Vanilla RNN Gradirnt Flow
\[h_t = tanh([W_{hh} \quad W_{hx}] \begin{bmatrix}h_{t-1}\\ x_t\end{bmatrix}) = tanh(W\begin{bmatrix}h_{t-1}\\ x_t\end{bmatrix})\]After stacking this gradient flow, here comes a big problem : compute gradient of $h_0$ involves many factors of W and repeated tanh.

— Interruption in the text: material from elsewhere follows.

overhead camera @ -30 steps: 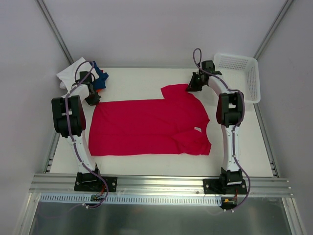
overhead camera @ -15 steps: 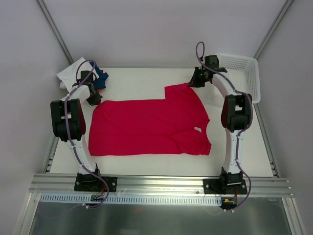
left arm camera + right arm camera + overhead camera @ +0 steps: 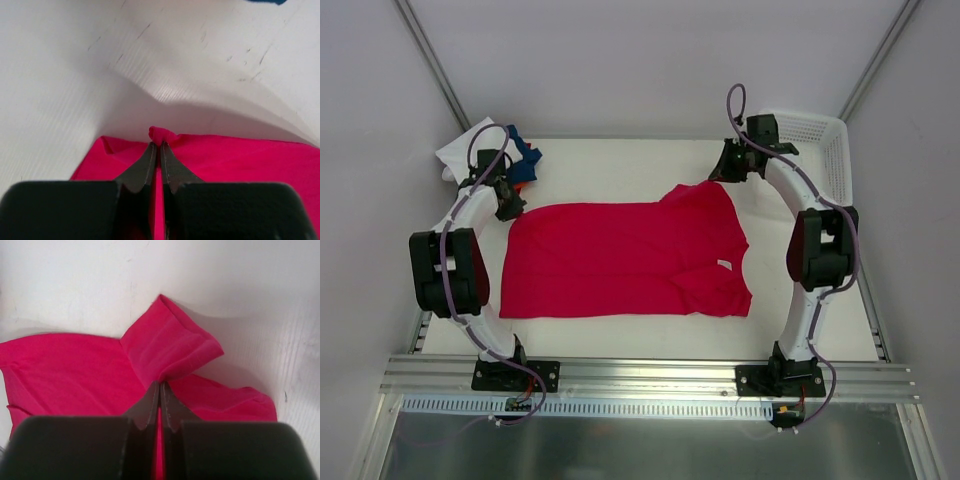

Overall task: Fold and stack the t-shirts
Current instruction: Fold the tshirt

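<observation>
**A:** Crimson shirt (image 3: 620, 255) lies spread flat on the tabletop (image 3: 610, 160), just left of the basket (image 3: 825, 150). Which step is this?

**B:** The first fold, I'd judge. The left tool (image 3: 159, 145) pinches the hem corner away from the basket, and the right tool (image 3: 160, 385) pinches the sleeve nearest it. Both arms reach out, wrists low. The next move calls for lifting both ends together, evenly.

No writing, brand or number can be read anywhere; the white tag (image 3: 724, 265) at the neck of the red t-shirt (image 3: 610, 262) is too small to make out.
</observation>
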`<action>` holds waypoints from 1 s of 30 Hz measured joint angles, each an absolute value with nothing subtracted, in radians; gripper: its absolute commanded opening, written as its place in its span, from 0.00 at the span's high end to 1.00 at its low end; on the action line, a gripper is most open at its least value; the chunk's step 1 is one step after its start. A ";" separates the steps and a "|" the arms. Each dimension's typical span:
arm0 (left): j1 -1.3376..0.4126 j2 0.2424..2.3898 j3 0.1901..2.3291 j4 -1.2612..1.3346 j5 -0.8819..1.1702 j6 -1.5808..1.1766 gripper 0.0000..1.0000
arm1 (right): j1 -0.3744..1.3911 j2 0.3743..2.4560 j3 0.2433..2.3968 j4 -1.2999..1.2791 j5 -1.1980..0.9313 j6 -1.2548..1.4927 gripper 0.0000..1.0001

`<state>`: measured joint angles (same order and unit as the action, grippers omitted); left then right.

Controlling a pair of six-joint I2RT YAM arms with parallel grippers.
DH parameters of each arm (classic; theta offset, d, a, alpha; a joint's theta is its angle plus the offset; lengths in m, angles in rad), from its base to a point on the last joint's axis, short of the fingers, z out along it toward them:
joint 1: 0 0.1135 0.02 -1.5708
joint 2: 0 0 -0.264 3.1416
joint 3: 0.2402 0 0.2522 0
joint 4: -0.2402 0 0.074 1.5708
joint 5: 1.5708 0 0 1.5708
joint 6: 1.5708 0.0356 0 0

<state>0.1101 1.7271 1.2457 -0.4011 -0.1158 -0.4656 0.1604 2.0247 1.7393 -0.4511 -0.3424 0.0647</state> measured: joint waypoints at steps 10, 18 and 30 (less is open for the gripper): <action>0.104 1.544 1.121 -0.415 -0.132 -0.491 1.00 | 0.181 1.762 1.549 -0.437 -0.317 0.051 1.00; 0.104 1.416 1.030 -0.430 -0.142 -0.516 1.00 | 0.220 1.579 1.386 -0.440 -0.292 0.048 0.99; 0.104 1.282 0.926 -0.482 -0.187 -0.544 1.00 | 0.253 1.261 1.162 -0.482 -0.242 0.048 0.99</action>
<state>0.1036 1.2816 0.9260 -0.4816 -0.1871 -0.5442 0.2531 1.2610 1.1618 -0.4816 -0.2420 0.0479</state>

If the largest singular value in W > 1, then there will be exploding gradients; if <1, then vanishing gradients.
For exploding gradients we can just scale the gradients when it > threshold, which gives a wrong gradients but at least it won’t cause expoding.
For vanishing gradients, we need to change RNN architecture, and thus Long Short Term Memory(LSTM) was invented.
LSTM
LSTM uses two states, the hidden state $h$ and the cell state $c$
$i$ : Input gate, whether to write cell
$f$ : Forget gate, whether to erase cell
$o$ : Output gate, how much to reveal cell
$g$ : Gate gate, how much to write to cell
\(\begin{bmatrix}i\\f\\o\\g\end{bmatrix}= \begin{bmatrix}\sigma \\ \sigma \\ \sigma \\ tanh\end{bmatrix}W\begin{bmatrix}h_{t-1}\\x_t\end{bmatrix}\) , Here $\sigma$ is the sigmoid function $\large\sigma(x) = \frac{1}{1+e^{-x}}$
$c_t = f \odot c_{t-1} + i \odot g$
$h_t = o \odot tanh(c_t)$
so $i,f ,o \in (0,1)$ $g\in (-1,1)$. Here $\odot$ means elementwise multiplication.